During hhis teenage years, he went to work for his Uncle Howard. The first night he arrived, nobody was awake, so he headed for the barn and slept in the manger. His paycheque from Uncle Howard went towards buying a sawmill, thus ending his school years. The sawmill was bought from George Munroe and Race Horse Mary… which a separate story we don’t have time for. This mill was steam powered and the logging was all done with horses. Several years later, after running out of timber, Harry spent some time packing ice for Arctic Ice Company in Edmonton and sawed lumber for the Muttart Lumber Company.
In the early 40’s the family built a house in the Rossdale Flats area of Edmonton. Harry would deliver lumber from his mill with a 1935 International truck with no clutch and poor brakes through downtown Edmonton and down the river hill to where the house was being built.
Later Harry joined forces with his dad and a few of his brothers and bought a larger mill and set it up near Joussard and later moved it to Slave Lake. Harry filed for homestead in Silver Valley in 1951. Harry and his brothers sawed lumber in the winters and cleared land and farmed in the summers. It was Christmas of 1956 that Ruby came to visit her parents, who worked at the mill. After a three month courtship, which consisted of Ruby watching and visiting with Harry as he filed the saw blade at the end of the day and Ruby said she also remembers Harry taking her to a movie once. They were married on March 30, 1957. Prior to being married they went to Edmonton where Harry gave Ruby five dollars so she could file for homestead on a half section right beside his land in Silver Valley. The farm grew larger as did the family. Harry and Ruby were blessed with four boys which became invaluable farm help. During the early years Harry was a pitcher on the community baseball team.

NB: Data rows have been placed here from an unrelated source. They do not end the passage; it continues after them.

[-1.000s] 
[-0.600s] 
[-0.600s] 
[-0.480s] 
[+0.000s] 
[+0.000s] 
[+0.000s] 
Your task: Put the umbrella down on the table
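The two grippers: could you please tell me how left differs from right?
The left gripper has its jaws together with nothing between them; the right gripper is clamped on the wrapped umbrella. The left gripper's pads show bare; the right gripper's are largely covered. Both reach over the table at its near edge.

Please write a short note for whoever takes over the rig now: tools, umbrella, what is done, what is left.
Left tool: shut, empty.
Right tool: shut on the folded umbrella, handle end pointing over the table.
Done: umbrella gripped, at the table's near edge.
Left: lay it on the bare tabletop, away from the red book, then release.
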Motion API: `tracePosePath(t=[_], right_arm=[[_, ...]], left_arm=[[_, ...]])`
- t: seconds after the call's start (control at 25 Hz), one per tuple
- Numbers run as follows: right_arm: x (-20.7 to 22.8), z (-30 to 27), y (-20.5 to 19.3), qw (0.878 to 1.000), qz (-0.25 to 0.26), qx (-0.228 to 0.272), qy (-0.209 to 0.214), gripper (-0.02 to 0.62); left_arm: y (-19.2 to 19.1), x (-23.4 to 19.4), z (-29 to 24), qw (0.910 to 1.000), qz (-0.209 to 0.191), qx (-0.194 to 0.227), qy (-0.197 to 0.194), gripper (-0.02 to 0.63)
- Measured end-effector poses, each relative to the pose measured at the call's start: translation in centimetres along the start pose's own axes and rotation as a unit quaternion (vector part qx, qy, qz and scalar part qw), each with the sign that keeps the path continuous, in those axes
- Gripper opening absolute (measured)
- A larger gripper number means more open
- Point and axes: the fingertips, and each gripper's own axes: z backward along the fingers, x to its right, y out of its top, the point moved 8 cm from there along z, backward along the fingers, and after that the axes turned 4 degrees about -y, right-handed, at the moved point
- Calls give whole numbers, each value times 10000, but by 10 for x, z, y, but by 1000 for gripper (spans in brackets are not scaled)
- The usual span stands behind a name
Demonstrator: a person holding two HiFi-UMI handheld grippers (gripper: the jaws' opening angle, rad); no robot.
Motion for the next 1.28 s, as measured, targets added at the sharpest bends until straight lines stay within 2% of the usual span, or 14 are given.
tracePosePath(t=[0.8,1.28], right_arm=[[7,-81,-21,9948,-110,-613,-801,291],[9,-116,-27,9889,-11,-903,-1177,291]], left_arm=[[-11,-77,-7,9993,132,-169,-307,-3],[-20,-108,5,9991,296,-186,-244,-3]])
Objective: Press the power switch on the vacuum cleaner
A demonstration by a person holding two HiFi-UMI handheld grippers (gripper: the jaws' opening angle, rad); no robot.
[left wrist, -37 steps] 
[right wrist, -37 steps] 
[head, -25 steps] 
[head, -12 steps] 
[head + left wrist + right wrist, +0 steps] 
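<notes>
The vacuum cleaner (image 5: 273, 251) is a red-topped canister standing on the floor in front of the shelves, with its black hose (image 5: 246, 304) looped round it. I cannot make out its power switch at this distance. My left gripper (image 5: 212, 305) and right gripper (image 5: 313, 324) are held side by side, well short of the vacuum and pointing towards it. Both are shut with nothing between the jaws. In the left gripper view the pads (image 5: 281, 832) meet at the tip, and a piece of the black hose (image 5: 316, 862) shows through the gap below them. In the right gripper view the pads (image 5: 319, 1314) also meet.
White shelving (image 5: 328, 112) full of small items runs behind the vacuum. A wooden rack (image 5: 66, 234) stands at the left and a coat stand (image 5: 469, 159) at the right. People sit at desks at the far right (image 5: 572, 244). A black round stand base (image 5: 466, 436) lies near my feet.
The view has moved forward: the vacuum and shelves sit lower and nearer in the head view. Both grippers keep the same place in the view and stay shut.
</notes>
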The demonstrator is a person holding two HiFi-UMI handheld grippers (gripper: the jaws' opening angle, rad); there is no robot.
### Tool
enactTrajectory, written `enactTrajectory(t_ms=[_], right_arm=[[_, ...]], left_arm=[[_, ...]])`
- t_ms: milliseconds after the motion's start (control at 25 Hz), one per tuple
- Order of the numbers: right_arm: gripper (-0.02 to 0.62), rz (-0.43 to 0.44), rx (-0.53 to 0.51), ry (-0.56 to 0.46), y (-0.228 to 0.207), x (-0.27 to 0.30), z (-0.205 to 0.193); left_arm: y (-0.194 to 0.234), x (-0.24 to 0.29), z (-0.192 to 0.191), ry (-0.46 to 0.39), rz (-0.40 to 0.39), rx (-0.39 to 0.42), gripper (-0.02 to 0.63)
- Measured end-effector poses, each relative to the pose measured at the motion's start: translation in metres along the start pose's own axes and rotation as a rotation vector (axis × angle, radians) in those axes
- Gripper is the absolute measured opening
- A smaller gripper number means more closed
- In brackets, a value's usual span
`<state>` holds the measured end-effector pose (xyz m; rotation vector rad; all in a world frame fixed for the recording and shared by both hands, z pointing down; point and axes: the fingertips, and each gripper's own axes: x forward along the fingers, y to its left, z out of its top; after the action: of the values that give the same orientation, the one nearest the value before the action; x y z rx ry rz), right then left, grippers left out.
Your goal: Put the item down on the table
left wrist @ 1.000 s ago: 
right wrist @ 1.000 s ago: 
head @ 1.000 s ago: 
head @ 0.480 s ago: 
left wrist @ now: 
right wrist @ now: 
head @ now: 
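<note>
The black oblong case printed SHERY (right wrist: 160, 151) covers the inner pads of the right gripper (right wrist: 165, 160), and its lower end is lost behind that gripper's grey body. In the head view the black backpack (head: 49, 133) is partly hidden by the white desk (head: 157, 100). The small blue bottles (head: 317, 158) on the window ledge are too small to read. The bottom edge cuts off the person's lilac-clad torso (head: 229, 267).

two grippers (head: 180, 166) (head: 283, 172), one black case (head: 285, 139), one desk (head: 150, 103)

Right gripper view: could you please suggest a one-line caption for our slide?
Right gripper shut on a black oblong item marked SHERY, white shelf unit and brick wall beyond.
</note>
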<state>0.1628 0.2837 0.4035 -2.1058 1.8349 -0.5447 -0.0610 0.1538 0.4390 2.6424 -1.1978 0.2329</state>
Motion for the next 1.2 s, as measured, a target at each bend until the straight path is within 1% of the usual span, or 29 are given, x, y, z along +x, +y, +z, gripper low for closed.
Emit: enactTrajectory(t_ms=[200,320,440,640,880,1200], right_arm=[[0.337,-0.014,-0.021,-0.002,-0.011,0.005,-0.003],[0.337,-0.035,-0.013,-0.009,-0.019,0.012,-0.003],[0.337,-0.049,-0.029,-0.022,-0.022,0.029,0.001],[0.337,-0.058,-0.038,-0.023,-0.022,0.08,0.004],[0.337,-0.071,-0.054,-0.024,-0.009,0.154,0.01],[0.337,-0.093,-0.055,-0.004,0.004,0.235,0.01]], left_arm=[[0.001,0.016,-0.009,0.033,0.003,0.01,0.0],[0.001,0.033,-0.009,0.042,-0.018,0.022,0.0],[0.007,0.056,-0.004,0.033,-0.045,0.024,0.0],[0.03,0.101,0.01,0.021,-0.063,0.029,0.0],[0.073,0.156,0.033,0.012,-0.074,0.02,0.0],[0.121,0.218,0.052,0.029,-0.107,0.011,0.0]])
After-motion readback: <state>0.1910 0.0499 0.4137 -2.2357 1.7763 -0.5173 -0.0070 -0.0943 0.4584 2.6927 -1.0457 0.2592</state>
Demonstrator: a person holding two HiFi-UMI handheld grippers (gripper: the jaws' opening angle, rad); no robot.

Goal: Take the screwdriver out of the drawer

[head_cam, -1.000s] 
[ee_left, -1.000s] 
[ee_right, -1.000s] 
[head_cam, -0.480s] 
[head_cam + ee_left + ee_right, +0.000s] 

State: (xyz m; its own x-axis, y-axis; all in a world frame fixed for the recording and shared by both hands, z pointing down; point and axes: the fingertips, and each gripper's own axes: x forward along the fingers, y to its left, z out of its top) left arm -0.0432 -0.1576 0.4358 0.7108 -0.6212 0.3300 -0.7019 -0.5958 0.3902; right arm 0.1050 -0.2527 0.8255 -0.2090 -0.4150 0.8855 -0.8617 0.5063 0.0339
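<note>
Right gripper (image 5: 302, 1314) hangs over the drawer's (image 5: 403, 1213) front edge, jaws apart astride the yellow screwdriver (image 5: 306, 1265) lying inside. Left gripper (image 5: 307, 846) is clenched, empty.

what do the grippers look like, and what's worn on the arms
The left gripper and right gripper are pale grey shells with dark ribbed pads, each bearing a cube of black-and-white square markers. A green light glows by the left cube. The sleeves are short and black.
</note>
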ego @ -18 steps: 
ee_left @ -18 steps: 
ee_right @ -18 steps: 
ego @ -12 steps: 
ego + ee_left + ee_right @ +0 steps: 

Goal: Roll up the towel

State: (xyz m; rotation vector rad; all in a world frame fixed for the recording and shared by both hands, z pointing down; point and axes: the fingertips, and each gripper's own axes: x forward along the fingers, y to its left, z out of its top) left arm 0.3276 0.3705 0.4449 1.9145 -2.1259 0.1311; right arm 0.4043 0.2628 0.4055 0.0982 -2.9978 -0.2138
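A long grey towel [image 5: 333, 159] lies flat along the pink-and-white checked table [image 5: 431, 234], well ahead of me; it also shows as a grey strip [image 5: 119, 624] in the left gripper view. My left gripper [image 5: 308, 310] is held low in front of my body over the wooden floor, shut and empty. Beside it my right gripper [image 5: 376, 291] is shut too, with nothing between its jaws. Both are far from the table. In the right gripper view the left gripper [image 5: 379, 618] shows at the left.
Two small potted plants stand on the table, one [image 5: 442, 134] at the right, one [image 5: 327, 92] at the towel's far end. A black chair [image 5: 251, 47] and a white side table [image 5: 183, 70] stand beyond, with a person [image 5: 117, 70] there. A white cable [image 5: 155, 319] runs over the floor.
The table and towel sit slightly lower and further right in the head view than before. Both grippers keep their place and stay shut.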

The mill was shut down in 1963. Harry worked as a sawyer for several winters in MacKenzie and Finlay Forks, BC, and eventually became a full time farmer. In camp he was always the first one up in the morning, where he would wake up the crew by saying “Get up, its daylight in the swamp” and then proceed to sing a jingle.
During Harry’s farming years, there were many close calls and near misses usually on account of a poorly positioned jackall or due to driverless equipment. He would commonly jump off the tractor as it was coasting to a stop, he would get out of his pickup truck before it came to a stop and during shift change or when being relieved for a meal break on the combine, he would get off and leave the combine speeding ahead until the person relieving him could catch it and get it back on course. This almost backfired once when his trick knee gave out as he was getting off and Ruby refused to go after the combine, so he had to get back up and chase it himself.
Harry would commonly start his day around 4 am and sometimes before heading out to the field he would start a large batch of bread dough, donuts, rice pudding without sugar, baked beans, or cookies that were made with whole wheat flour, rolled oats and sunny boy cereal. Usually the bread dough and donut dough would be left for Ruby to find when she got up, and she would have to finish them. Harry never used a recipe and never made small quantities. He almost always made rolled oats or sunny boy cereal for breakfast and on special occasions would make huge batches of whole wheat pancakes, which he would call “saddle blankets”.
Harry’s sense of humour remained all of his life, with clever one- liners, and the infamous twisting his nose while grinding his teeth that would make most kids shudder. Even with the progression of Dementia, and while in Long Term Care in Fairview, he provided many humorous situations for staff and residents.
Harry was a hardworking, determined pioneer who was an excellent sawyer, farmer and provider. He was a gentle, patient, caring and very giving man with an incredible sense of humour. But above all, Harry was a son, brother, husband, father, grandfather and friend. And loved his family dearly!!